ふるさと納税は悪だ。だから、それを利用する人は、「自分は悪をなしている」と自覚すべきだ。特に、「地元自治体の金を盗むことで、地元住民に迷惑をかけている(利益を盗んでいる)」と自覚するべきだ。
とはいえ、それはあくまでも良心の問題だ。自分が良心の痛みを感じれば、それで足りる。他人から非難される必要はない。
一方、非難したがる人は、たとえ自分が損をしているとしても、ふるさと納税の利用者を非難するべきではない。なぜなら、彼らは合法的なことをやっているだけだからだ。非難するべき相手は、ふるさと納税の利用者ではなく、ふるさと納税を制度化した人々(自民党)なのである。そしてまた、それに乗じて、ふるさと納税の金を掻き集める地方自治体なのである。(首里城再建の金を掻き集める那覇市を含む。)
ふるさと納税は、悪ではあるが、その悪は、「合法的な悪」である。そして、それがどれほど悪であろうと、それが合法的であるからには、それを合法化した人々(政治家)こそが責めを負うべきだ。
その悪を利用している利用者については、あくまで「自分自身で良心の痛みを感じる」だけで足りる。
あとは、その人の問題だ。
トランプ大統領みたいな人(バック・トゥ・ザ・フューチャーのビフみたいな人)であれば、「良心の痛み? そんなもの、知ったことか」と言って、わがままの限りを尽くすだろう。

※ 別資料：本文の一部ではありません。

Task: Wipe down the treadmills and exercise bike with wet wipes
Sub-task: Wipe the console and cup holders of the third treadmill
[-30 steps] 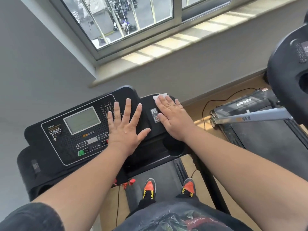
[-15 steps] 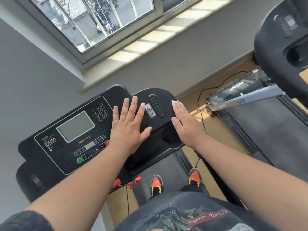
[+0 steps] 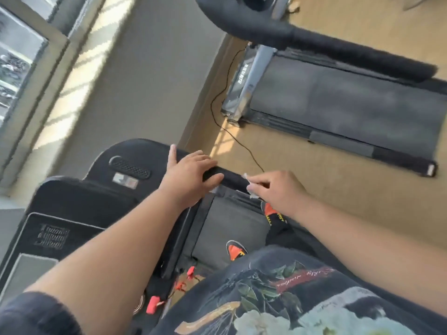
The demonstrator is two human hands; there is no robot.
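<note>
Two treadmills: near treadmill (image 3: 101,204), second treadmill (image 3: 338,100) beyond. Left hand (image 3: 191,175) grasps the near handrail (image 3: 232,178); right hand (image 3: 278,192) pinches one wet wipe (image 3: 251,189) against it. Wipe mostly hidden, frame blurred.
</note>
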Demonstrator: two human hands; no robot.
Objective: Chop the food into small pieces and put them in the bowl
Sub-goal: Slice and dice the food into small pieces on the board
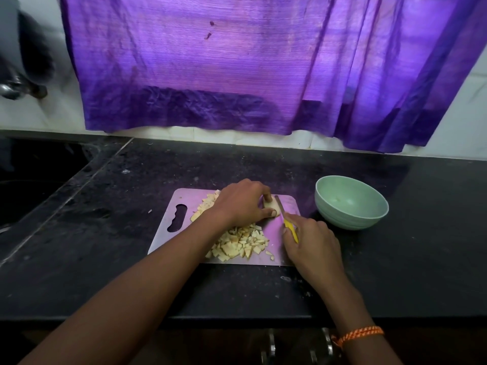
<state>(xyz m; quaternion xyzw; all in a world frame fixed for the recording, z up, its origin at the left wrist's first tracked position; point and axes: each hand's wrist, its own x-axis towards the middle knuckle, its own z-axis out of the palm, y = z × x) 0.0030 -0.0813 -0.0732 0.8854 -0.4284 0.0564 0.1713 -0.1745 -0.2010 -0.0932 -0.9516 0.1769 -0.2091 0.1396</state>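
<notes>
A metal cutting board (181, 196) lies on the black counter. On it, my left hand (242, 204) pinches a pale chunk of food (271, 205) between thumb and fingers. My right hand (311, 243) grips a knife with a yellow handle (291, 229); its blade (279, 204) rests against the right side of the chunk. A heap of small pale chopped pieces (242, 243) covers the board's middle and near part, with more pieces (205, 205) behind my left wrist. A light green bowl (350, 204) stands just right of the board, its inside looking bare.
A purple curtain (237, 69) hangs over the wall behind the counter. A sink recess (34, 180) lies at the far left, with a tap (10, 88) above it. The counter's front edge (237, 316) runs below my forearms, with cabinet handles underneath.
</notes>
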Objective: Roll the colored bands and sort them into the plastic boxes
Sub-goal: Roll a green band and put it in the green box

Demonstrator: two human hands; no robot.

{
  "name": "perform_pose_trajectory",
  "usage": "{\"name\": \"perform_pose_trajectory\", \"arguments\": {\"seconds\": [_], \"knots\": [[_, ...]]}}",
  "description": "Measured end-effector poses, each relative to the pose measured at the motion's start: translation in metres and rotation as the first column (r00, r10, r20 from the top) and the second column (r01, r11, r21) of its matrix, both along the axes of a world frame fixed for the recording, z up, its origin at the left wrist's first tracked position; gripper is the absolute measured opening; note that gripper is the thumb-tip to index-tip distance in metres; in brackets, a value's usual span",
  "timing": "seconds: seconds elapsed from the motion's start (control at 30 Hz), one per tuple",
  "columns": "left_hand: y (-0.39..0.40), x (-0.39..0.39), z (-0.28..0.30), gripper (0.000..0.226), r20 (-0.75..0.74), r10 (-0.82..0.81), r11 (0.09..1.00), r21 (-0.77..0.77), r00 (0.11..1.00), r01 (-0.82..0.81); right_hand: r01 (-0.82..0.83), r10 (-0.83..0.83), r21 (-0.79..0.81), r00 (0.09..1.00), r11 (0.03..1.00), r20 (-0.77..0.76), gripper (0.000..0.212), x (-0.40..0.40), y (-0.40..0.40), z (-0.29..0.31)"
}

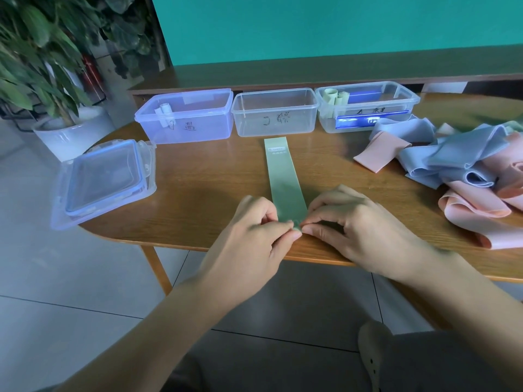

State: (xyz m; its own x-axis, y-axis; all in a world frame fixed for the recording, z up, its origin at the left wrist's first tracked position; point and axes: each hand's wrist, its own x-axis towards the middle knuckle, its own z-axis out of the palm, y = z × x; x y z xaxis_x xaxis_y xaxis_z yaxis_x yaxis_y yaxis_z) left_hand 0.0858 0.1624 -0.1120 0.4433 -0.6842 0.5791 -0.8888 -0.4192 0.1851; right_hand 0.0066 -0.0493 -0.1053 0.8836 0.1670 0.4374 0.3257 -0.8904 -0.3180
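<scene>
left hand (256,222) pinches the near end of the green band (285,176) | band lies flat mid-table, long axis running straight away toward the middle box (276,111) | right hand (345,224) pinches the same end, fingertips meeting the left's — roll goes away, both hands equally close
</scene>
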Motion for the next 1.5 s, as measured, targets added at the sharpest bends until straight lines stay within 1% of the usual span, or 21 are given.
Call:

一方、善良な人であれば、「たとえ合法的であっても、他人に損害をもたらすことはいけないことだ」と感じて、おのれのなした悪を恥じるだろう。
結局、そういう問題なのである。「罰されなければ悪事のやり放題だ」と思う人と、「罰されなくとも悪事はできない」と思う人。そういう人間性の問題なのだ。
「良心を売り渡してでも、自分が利益を得たい」と思う人のために、ふるさと納税という制度はある。